As a music historian, Dr. Schenbeck’s work regularly extends beyond the classroom into Atlanta, the region, and the nation. His special interests in research include the Viennese Classical Era and twentieth-century America, especially the influence of race, class, and gender discourses on art music. He is the author of a book Joseph Haydn and the Classical Choral Tradition (Chapel Hill, NC: Hinshaw Music, 1996), and of scholarly articles that have appeared in The Musical Quarterly, Opera Quarterly, Choral Journal, and other publications. His critical reviews of the literature on Haydn’s and Mozart’s sacred music and the life and music of Leopold Mozart are part of the Reader’s Guide to Music: History, Theory and Criticism (Chicago: Fitzroy Dearborn). He currently serves on the Editorial Board of Choral Journal and edits its bimonthly column, "Research Reports." A member of the American Musicological Society, the Society for American Music, and the College Music Society, he has presented papers at international, national, and regional meetings of these groups. In addition, Dr. Schenbeck is an Associate of the Center for Black Music Research.

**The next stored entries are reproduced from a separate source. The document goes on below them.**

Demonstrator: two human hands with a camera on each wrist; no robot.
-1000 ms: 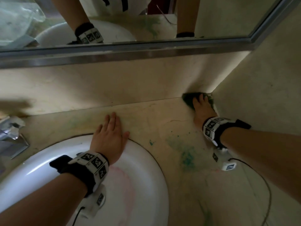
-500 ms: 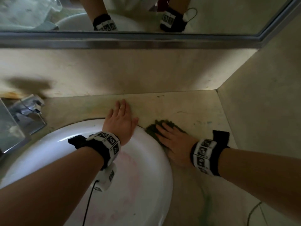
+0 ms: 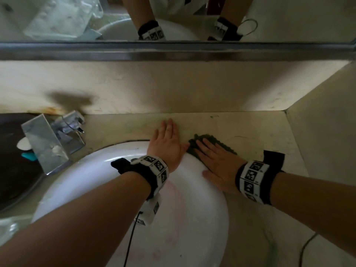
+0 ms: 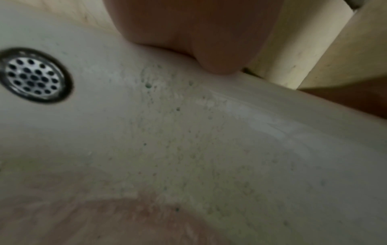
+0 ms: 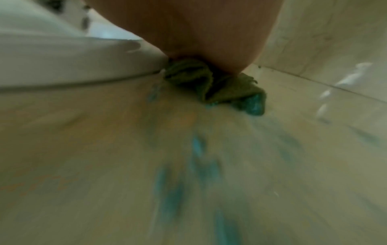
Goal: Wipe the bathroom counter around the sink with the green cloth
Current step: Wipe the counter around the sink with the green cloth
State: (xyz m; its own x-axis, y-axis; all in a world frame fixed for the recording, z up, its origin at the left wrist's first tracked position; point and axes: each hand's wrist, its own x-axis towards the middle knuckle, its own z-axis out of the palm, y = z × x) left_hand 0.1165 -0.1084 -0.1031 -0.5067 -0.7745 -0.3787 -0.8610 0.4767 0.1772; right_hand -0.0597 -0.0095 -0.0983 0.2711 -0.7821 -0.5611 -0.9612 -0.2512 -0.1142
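Observation:
The green cloth lies bunched on the beige counter at the back right rim of the white sink. My right hand presses flat on it with straight fingers, the palm partly over the sink rim. In the right wrist view the cloth is squashed under my palm, with blue-green smears on the counter in front. My left hand rests flat on the counter and sink rim, just left of the cloth, holding nothing. The left wrist view shows the sink bowl and drain.
A chrome faucet stands at the left behind the sink. The backsplash wall and a side wall close off the counter's back and right. A mirror hangs above. A cable trails on the counter at the lower right.
My right hand has swept the cloth from the far right corner leftward to the sink rim beside my left hand. The left hand has stayed put.

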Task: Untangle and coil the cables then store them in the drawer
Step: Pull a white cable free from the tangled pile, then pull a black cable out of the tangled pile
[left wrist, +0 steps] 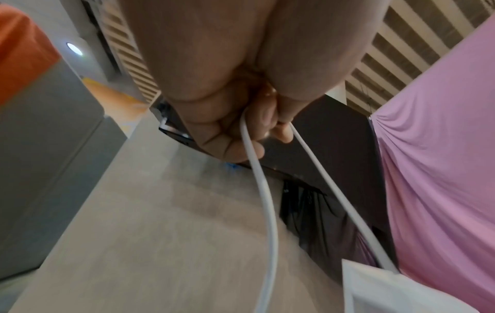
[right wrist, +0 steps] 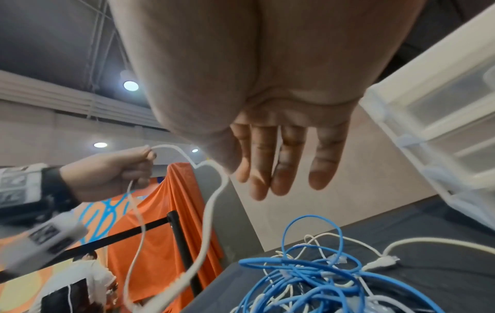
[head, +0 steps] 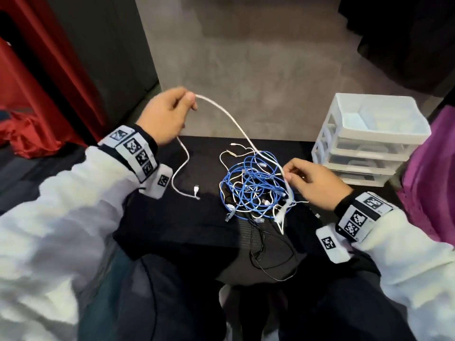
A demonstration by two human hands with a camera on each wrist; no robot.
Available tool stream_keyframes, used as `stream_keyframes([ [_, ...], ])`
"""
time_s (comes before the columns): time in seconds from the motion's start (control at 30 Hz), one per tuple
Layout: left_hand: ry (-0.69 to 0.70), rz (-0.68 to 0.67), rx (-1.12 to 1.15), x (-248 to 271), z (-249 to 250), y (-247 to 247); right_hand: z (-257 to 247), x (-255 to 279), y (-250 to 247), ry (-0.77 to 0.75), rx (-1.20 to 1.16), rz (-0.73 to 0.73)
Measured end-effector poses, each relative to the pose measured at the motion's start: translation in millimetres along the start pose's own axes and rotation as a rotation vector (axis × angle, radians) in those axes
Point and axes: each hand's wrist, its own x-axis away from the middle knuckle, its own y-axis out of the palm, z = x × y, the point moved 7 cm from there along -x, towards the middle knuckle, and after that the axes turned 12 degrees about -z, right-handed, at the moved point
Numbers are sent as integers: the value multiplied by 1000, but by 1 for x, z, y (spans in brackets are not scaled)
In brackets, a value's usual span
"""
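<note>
No legible text, brand or number found in any view.

The only printed marks are black-and-white square coded patterns on the left wristband (head: 138, 153) and the right wristband (head: 358, 217), and on the white tabs hanging below them; these carry no letters or digits. A blue looping design shows on an orange banner (right wrist: 107, 209) in the right wrist view, too blurred and too hidden to be read as writing. The drawer unit (head: 364, 141) at the surface's far right corner bears no visible label.
</note>
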Motion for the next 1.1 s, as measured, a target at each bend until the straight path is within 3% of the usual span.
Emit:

Closer to home, Dr. Schenbeck enjoys giving pre-concert lectures for the Atlanta Symphony Orchestra and other local groups; he also serves as President of the South-Central Chapter of the AMS. He has received awards and grants for his work from the National Endowment for the Humanities, the Ford Foundation (through Spelman College), and the Firestone-Baars Foundation. He is currently finishing a book that will examine the attitudes and values of African-American classical musicians and their white patrons and critics during the "uplift" years of the early twentieth century.